» **WHAT TO DO**
Beginning with the line that holds "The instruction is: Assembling", retype the rest of the listing exactly, last line included.

» **INFORMATION SHOWN**
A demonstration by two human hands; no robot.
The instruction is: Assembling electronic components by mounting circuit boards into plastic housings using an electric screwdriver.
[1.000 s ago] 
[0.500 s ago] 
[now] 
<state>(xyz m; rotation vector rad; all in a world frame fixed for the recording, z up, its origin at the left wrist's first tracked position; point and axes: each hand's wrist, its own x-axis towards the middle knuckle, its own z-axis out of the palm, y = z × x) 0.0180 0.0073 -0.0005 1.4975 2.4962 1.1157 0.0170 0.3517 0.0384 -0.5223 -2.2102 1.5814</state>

» **OUTPUT FOR THIS TASK**
The instruction is: Assembling electronic components by mounting circuit boards into plastic housings using an electric screwdriver.
[1.000 s ago] 
[0.500 s ago] 
[now] 
<state>(xyz m; rotation vector rad; all in a world frame fixed for the recording, z up, its origin at the left wrist's first tracked position; point and axes: each hand's wrist, its own x-axis towards the middle knuckle, its own z-axis out of the palm, y = z × x) 0.0180 0.0073 -0.0005 1.4975 2.4962 1.1157 0.0170 0.3517 0.0384 -0.5223 -2.2102 1.5814</state>

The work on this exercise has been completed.